» **Instructions to follow**: Search the records for the string "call" and copy every line where it turns up.

§

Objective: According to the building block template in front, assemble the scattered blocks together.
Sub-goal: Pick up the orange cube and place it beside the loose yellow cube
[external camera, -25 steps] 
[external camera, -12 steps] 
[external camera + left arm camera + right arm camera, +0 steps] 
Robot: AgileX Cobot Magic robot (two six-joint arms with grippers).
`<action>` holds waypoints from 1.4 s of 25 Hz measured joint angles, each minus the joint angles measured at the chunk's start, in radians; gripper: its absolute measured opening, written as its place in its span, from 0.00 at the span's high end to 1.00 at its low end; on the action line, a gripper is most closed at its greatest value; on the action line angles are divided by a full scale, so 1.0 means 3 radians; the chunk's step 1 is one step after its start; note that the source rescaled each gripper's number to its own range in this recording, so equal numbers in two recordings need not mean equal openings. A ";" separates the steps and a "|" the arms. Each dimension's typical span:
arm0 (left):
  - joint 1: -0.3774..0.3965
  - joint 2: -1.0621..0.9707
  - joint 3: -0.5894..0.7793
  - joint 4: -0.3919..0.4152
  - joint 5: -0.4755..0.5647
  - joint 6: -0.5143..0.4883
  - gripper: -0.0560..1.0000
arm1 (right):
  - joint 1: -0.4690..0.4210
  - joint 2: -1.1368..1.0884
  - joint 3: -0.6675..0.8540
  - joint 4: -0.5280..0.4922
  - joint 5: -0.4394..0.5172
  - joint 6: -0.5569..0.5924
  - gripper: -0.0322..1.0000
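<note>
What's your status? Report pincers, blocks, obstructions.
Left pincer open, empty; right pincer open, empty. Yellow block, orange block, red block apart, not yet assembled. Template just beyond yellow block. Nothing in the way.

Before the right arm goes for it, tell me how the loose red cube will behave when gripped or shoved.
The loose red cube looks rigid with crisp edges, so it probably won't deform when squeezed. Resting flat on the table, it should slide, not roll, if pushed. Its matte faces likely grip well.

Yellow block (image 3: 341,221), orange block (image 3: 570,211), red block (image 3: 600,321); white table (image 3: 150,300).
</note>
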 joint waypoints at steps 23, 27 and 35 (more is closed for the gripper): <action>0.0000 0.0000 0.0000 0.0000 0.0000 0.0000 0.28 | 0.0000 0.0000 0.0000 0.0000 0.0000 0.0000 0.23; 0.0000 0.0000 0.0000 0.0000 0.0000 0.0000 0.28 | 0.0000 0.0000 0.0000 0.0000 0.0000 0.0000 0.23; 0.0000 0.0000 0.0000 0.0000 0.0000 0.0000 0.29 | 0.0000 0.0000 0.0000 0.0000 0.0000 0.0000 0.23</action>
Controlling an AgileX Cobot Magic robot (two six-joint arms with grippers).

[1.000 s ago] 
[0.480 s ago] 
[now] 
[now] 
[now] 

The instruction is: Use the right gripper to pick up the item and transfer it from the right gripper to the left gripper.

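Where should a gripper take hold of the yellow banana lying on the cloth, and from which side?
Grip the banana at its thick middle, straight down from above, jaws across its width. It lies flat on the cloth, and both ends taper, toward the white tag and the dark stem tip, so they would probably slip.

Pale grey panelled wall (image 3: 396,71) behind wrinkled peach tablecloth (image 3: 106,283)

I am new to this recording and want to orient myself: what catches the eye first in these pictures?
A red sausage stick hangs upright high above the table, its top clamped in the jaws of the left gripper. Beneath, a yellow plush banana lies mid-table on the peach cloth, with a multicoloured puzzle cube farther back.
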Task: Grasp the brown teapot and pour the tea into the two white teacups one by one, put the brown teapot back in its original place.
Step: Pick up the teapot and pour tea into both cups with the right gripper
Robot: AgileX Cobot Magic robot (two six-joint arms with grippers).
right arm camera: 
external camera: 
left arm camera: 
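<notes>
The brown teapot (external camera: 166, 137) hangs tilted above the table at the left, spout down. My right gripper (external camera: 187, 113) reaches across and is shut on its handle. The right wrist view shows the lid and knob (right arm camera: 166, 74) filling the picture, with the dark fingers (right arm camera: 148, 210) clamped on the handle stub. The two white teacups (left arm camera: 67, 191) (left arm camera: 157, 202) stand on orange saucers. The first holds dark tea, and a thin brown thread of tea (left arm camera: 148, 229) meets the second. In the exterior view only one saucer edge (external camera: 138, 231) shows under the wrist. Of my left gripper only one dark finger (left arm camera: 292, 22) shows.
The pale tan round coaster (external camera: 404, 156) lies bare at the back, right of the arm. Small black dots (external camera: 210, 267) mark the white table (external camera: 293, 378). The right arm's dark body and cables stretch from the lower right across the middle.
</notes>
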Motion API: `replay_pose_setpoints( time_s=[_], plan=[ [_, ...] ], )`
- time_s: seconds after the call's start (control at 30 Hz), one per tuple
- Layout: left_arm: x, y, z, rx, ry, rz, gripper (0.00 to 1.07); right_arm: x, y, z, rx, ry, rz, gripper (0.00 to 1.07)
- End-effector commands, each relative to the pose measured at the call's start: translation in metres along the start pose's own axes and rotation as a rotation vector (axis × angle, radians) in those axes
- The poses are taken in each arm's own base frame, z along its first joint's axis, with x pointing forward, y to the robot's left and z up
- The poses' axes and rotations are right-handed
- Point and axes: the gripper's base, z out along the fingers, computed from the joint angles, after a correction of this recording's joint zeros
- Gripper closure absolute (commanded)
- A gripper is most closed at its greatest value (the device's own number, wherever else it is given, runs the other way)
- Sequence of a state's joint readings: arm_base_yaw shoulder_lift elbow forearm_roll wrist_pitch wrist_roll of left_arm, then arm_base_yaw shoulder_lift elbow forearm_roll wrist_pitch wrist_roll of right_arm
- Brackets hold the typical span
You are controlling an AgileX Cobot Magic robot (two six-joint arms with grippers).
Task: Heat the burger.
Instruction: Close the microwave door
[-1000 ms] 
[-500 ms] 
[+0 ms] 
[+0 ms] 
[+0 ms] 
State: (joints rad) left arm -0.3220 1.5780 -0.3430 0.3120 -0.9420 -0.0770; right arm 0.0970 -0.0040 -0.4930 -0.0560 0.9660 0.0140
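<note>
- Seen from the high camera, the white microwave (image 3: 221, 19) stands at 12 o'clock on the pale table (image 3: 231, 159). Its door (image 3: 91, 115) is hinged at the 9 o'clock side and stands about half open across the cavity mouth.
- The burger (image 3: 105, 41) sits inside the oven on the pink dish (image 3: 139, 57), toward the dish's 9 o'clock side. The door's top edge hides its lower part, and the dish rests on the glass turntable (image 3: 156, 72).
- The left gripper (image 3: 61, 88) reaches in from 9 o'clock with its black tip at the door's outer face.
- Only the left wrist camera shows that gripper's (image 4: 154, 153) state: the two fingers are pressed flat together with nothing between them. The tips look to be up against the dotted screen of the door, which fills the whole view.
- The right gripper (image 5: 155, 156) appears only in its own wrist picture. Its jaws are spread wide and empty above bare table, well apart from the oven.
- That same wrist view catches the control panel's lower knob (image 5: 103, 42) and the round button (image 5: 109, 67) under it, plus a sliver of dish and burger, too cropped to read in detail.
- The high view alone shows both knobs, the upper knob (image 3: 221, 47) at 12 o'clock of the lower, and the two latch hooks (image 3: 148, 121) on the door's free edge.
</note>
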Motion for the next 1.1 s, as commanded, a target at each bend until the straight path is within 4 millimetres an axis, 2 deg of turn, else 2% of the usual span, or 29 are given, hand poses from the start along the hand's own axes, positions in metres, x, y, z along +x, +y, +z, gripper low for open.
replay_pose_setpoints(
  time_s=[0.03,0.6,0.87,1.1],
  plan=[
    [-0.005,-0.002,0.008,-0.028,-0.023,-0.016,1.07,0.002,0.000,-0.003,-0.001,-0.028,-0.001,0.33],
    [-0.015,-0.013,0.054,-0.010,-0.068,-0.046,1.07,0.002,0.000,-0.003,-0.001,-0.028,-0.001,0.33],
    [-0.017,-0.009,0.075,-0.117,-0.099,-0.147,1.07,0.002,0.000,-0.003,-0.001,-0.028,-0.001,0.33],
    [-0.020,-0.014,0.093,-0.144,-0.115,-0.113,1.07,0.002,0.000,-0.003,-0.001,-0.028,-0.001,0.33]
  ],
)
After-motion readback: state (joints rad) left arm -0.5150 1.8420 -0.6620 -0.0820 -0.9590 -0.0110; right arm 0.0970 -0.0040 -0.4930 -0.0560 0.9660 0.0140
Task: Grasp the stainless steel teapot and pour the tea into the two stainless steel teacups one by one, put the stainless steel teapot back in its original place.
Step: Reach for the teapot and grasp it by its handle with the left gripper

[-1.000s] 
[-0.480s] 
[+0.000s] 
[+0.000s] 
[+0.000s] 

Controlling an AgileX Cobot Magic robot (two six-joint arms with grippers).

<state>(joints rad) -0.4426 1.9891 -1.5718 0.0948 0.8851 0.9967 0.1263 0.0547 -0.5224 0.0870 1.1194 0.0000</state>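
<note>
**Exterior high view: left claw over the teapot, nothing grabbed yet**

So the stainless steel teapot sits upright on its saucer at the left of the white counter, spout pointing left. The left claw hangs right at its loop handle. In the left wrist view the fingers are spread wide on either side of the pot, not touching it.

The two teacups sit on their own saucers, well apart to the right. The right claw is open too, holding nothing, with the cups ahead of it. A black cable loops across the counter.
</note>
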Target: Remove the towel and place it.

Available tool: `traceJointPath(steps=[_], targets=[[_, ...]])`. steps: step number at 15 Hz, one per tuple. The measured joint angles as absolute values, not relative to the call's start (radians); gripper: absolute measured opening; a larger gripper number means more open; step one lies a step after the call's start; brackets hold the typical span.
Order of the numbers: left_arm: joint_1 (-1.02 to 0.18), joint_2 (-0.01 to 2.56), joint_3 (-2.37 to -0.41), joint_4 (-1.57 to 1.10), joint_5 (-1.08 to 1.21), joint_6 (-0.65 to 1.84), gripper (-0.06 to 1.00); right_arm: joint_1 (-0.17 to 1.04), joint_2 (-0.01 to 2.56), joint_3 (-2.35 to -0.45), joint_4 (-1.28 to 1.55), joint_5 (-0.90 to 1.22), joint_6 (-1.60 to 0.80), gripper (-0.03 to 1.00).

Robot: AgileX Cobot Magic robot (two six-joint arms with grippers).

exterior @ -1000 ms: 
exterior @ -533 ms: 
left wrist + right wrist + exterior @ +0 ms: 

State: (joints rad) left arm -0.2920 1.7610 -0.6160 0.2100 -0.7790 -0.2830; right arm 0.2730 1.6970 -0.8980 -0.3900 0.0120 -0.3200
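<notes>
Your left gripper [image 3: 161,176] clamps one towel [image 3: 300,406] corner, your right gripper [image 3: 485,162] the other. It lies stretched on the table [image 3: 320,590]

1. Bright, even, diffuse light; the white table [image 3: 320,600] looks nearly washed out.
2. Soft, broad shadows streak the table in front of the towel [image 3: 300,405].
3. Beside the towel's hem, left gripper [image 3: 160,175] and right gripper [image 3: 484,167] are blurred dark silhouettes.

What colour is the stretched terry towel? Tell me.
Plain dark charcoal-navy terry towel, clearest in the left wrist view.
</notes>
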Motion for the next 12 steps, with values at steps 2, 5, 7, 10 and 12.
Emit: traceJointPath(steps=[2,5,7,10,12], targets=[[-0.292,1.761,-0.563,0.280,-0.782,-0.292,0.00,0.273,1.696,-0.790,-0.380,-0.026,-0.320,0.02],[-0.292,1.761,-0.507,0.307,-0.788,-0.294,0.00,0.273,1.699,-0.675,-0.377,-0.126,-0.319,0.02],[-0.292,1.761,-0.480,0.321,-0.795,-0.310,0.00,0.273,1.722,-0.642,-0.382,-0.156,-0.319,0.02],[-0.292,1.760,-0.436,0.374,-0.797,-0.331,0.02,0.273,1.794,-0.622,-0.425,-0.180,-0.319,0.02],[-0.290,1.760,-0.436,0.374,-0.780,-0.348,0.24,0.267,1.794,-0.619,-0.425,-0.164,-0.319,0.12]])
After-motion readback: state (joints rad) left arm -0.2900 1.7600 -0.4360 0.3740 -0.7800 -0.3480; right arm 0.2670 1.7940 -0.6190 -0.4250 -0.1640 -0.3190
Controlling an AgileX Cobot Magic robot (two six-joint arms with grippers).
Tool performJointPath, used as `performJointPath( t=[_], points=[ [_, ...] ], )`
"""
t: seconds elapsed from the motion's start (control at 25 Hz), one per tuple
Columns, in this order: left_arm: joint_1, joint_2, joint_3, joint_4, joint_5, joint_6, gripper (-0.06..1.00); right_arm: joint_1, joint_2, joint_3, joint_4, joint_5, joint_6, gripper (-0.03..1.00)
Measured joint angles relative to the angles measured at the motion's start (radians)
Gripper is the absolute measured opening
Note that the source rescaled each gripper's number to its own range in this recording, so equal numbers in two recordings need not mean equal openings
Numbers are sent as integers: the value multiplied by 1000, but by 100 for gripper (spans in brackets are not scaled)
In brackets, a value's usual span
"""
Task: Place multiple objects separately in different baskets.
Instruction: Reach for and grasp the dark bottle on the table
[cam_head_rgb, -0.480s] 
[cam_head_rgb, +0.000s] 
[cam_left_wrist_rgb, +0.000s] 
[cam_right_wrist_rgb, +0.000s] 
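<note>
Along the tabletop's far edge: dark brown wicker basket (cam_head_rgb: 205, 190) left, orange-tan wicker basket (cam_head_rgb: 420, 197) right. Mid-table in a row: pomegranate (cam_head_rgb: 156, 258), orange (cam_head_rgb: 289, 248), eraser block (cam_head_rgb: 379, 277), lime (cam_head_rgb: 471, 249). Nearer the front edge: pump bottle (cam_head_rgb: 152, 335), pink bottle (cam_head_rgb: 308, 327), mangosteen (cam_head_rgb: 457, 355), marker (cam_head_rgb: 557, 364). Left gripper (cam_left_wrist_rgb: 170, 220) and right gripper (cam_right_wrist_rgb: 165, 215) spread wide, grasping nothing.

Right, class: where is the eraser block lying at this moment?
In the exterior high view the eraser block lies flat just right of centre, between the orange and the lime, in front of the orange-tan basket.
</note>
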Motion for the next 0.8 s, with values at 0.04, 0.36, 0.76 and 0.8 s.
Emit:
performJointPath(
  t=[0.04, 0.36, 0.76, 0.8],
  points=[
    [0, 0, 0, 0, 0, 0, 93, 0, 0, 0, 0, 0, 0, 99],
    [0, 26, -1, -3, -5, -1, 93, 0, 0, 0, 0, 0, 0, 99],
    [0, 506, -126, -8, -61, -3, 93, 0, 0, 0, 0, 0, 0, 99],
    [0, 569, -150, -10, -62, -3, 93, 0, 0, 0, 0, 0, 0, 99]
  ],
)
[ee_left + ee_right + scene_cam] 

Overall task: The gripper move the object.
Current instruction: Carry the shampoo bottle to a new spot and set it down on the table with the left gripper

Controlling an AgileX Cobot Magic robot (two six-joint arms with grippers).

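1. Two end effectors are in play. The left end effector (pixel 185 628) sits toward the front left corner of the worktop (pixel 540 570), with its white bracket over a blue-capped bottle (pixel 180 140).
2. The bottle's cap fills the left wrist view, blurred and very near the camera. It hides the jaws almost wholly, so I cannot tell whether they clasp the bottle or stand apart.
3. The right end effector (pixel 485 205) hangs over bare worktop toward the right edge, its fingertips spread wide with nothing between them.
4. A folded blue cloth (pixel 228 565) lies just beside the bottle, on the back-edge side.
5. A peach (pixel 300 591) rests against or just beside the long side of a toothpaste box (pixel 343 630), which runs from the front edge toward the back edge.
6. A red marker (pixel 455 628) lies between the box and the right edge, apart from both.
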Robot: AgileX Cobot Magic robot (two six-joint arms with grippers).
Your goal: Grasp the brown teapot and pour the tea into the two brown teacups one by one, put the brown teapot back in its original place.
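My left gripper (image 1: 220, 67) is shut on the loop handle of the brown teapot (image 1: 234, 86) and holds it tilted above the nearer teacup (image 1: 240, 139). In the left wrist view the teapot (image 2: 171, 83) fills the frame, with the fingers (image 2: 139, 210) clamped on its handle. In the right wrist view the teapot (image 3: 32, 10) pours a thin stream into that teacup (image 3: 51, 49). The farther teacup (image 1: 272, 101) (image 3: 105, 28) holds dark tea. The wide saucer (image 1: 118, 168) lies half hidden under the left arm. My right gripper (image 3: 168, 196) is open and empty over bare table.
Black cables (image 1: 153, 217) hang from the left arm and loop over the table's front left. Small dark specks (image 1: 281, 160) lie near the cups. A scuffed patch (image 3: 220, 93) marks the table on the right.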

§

» **Finished task**:
- time_s: seconds after the call's start (control at 30 Hz), one per tuple
- End-effector commands, each relative to the pose measured at the call's start: translation in metres along the start pose's own axes and rotation as a rotation vector (axis × angle, radians) in those axes
Available tool: `traceJointPath(steps=[_], targets=[[_, ...]])`. steps: step number at 15 Hz, one per tuple. The measured joint angles as absolute values, not relative to the call's start (radians); gripper: absolute measured opening; a larger gripper number means more open; step one lies a step after the call's start; brackets hold the typical span.

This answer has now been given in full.